Enhance LDAP Support in hmc

We want to be able to manage hmc users in specific groups and not as single users.
Clarification based on the fact that:
1) Users belonging to a group has the role and auhorization define for this group.
2) if for example, user "xxxx" belongs to Group "ADMIN", user "xxxx" should have the right given to the group "ADMIN".
3) Belonging to one of the groups, define the needed user role (Admin,operator,...).
4) it should work similar to RACF
5) we do not want to add extra attribute in the AD schema too.
.
Extract from mail's exchanges:
The HMC does not know which AD groups a user is in, or which one of a user's groups (possibly many) should control the user's authorities.
No, it is not possible with the current LDAP support in the HMC to do exactly what the customer wants. The approach I described is the best way the HMC has to give many users the same authority based on information in an LDAP directory. I know that it does require an extra step on the LDAP side; the customer must define a new attribute in the AD schema and put the appropriate template name in that attribute for each user.
--> Allowing the customer to do it, the way they have suggested would require new functionality in the HMC.
.
Workaround proposed to the system engineer and not agreed:
'Depending on what support AD provides and how the schema is defined, it is possible to do what the customer wants, but it will require some work in their AD schema, as well as some setup on the HMC. The basic approach is as follows:
1. Create an LDAP Server Definitionon the HMC
o It must point to the AD server
o Depending on the specific attributes in the AD schema, set the Distinguished Name (DN) Pattern, or the Search DN Tree and Search Filter, so it will locate a user's AD account using the HMC userid (or associated AD account name)

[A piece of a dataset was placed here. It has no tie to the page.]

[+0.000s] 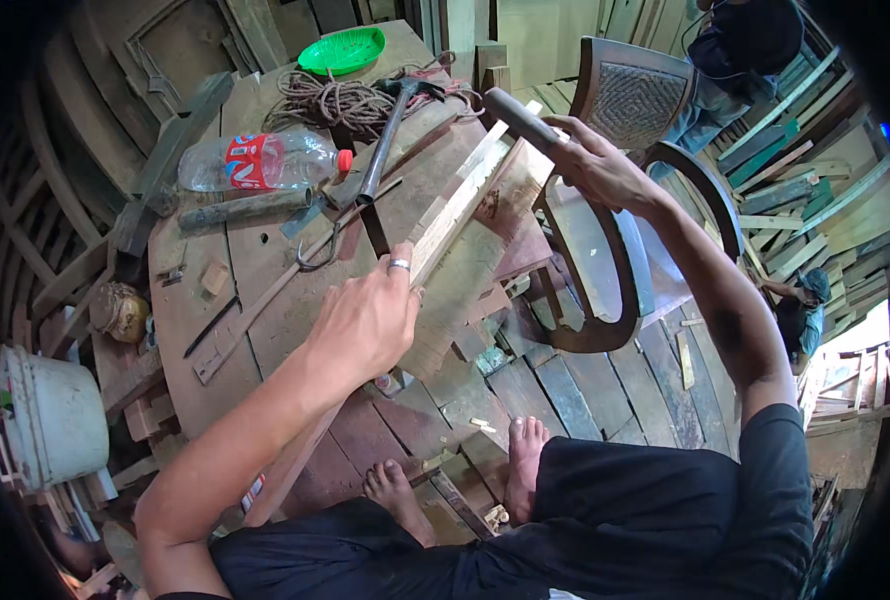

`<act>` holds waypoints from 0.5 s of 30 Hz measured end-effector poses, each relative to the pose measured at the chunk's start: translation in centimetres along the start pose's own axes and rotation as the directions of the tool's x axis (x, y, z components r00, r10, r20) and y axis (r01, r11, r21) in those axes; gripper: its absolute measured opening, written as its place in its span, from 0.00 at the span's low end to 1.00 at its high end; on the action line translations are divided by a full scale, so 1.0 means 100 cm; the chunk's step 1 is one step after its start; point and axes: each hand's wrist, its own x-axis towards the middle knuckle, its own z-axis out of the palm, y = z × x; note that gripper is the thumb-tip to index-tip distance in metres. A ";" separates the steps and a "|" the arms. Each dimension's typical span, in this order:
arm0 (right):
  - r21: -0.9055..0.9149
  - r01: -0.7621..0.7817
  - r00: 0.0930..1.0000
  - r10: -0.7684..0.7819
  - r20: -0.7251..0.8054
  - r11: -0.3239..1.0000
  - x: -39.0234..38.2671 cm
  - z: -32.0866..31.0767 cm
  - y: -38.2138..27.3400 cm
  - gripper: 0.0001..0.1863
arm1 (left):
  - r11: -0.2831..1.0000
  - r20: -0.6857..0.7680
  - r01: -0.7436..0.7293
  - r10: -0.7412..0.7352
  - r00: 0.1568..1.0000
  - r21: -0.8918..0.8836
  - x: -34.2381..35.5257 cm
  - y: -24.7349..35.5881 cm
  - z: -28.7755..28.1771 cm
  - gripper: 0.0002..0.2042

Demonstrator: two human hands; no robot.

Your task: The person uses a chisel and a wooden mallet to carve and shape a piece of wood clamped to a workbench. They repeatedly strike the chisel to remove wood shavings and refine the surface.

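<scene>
My left hand (365,312), a ring on one finger, is closed on the near end of a long pale wooden strip (457,222). The strip slants away to the upper right over a wider wooden block (500,215). Above the strip's far end, my right hand (605,165) grips a dark cylindrical bar (523,122) that points to the upper left. A dark flat piece (374,232) shows just beyond my left knuckles; whether I touch it cannot be told. Close by, a claw hammer (390,140) lies with its head on coiled rope (330,103).
A worn wooden worktop (190,285) carries a plastic bottle (265,162), a grey tube (245,210) and a green basket (342,50). A white bucket (55,415) stands left. Chair parts (605,270) are right, near a chair back (633,95). Two other people are at the right.
</scene>
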 end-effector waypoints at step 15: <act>-0.488 0.186 0.922 -0.323 -0.213 0.853 -0.021 0.019 0.004 0.34 | 1.000 0.003 0.012 -0.012 1.000 0.000 0.000 -0.001 0.001 0.22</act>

§ The HMC userid (or associated AD account name) is substituted for "{0}" in the DN Pattern or the Search Filter
2. For each AD group, create a User Template on the HMC
o It must point to the LDAP Server Definition created above
o Give it the desired task/object permissions
o For example, create templates named "Oper", "Admin" and "System Programmer"
3. Create a User Pattern
o The pattern must match all of the HMC userids for the users in all of the AD groups to be included in this plan
§ That might require a glob-likepattern of *
o It must point to some User Template with very little or no privileges; this will be the default
o The additional LDAP-based lookup and validation settings must be:
§ The LDAP Server Definition created above
§ The name of an attribute in the AD schema for a user object.
§ The value of this attribute will be the name of one of the User Templates created above.
§ This is used to name the User Template that contains the appropriate permissions for the users
4. Define an attribute in the AD schema for a user object.
o A good name for this attribute is something like: HMCUserTemplateName
o For each AD user, set this attribute to the name of the User Template that contains the appropriate permissions for that user
§ For example, "Oper", "Admin", or "System Programmer"
During HMC logon, the processing goes something like this:
1. The user enters his HMC userid (or associated AD user account name) and password on the HMC logon panel
2. The HMC matches that userid/name against all specific HMC userids; no match
3. The HMC matches that userid/name against the User Patterns; it matches the User Pattern created above
4. The HMC contacts the AD server (identified by the LDAP Server Definition identified in the User Pattern)
5. The AD server uses the DN/Subtree/Filter in the LDAP Server Definition to find the AD account.
6. The AD server validates the password; if successful, it returns the value of the HMCUserTemplateName attribute for that AD user (for example "Oper").
7. The HMC uses the HMCUserTemplateName value to get the User Template to use for the HMC user permissions (For example, the "Oper" User Template created above).
8. HMC logon completes; the user has the permissions specified in the appropriate User Template (the "Oper" User Template, in this example).